Der Antragsteller authentifiziert sich entweder über das Nutzerkonto Bund oder über NEZO („Nutzung der ELSTER-Zertifikate im Rahmen des Onlinezugangsgesetzes“). NEZO ermöglicht es Unternehmen und Bürgerinnen und Bürgern, ihre für die sichere elektronische Kommunikation mit der Steuerverwaltung herausgegebenen ELSTER-Zertifikate auch in anderen Bürger- und Verwaltungsportalen zu verwenden und E-Government-Leistungen in Anspruch zu nehmen. Daten können dadurch automatisch übernommen werden und müssen nicht manuell eingetragen werden. Das BSH fragt dann die jeweils für die Beantragung relevanten ergänzenden Informationen und Nachweise ab. Die Ausweitung dieser und ähnlicher digitaler Dienstleistungen ist bereits in Arbeit.

Damit starten die digitalen Verwaltungsdienstleistungen nach Onlinezugangsgesetz (OZG) auch beim BSH durch. Das OZG verpflichtet Bund, Länder und Kommunen, bis Ende 2022 ihre Verwaltungsleistungen über Verwaltungsportale auch digital anzubieten.

Das BSH ist die zentrale maritime Behörde Deutschlands. An den beiden Dienstsitzen in Hamburg und Rostock sowie auf 5 Schiffen arbeiten rund 1.000 Beschäftigte aus über 100 Berufen. Im Mittelpunkt der Aufgaben stehen u.a. die Förderung, Sicherheit und Überwachung der Seeschifffahrt, Forschung und Erhebung langer Datenreihen im Bereich der Ozeanographie und Meereschemie, der Wasserstandsvorhersagedienst sowie die nautische Hydrographie, im Rahmen derer amtliche Seekarten erstellt werden. Ein in letzter Zeit stetig anwachsender Bereich ist die Zuständigkeit als Genehmigungs- und Überwachungsbehörde für Offshore-Windenergieanlagen. Als deutsche Flaggenstaatsverwaltung und Dienstleister unterstützt das BSH die maritime Wirtschaft mit Genehmigungen, Haftungsbescheinigungen, Produktprüfungen, Zulassungen und Bereitstellung von Daten.

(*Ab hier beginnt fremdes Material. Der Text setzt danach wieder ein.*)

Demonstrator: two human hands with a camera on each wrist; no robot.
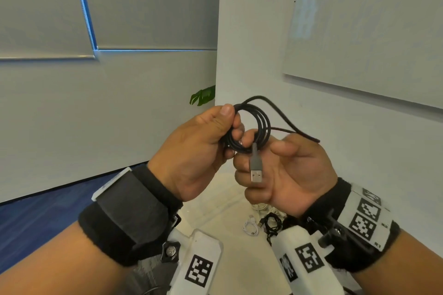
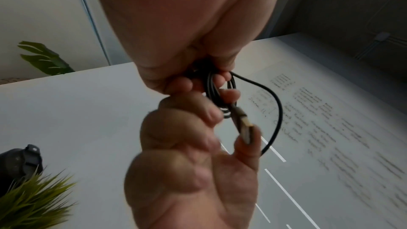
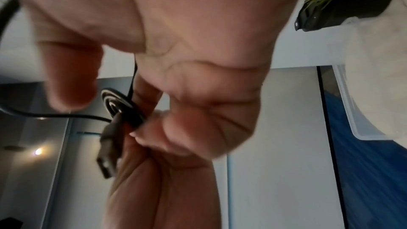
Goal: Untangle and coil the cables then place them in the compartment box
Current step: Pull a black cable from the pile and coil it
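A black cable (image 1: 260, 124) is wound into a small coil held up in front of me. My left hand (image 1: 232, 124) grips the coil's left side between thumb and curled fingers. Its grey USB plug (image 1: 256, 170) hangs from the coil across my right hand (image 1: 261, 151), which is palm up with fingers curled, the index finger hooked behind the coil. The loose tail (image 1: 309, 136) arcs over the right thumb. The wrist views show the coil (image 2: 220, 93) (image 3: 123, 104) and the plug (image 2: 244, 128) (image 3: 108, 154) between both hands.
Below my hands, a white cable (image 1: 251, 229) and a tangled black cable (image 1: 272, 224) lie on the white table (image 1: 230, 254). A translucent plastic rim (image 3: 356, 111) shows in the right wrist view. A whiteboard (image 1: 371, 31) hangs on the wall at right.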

Um die Vereinbarkeit von Schutz und Nutzung der Meere kontinuierlich zu verbessern und das Wissen über die Meere kontinuierlich zu vertiefen, arbeitet das BSH in der maritimen anwendungsorientierten Forschung und an der Entwicklung von Produkten und Dienstleistungen. Untersuchungen und Bereitstellung von Daten zu Seegangsmessungen in Offshore-Windparks und sowie der Aufbau von Schallmessnetzen in Nord- und Ostsee und die Bereitstellung von Daten und technischen Informationen zu Impulsschall im Meer sind Beispiele dafür. Auch die Entwicklung von Technologien zur Messung von Schiffsemissionen in der Luft gehört dazu. Mit dem BSH Systemlabor Navigation und Kommunikation steht eine Testumgebung für komplexe Navigations- und Kommunikationssysteme zur Verfügung.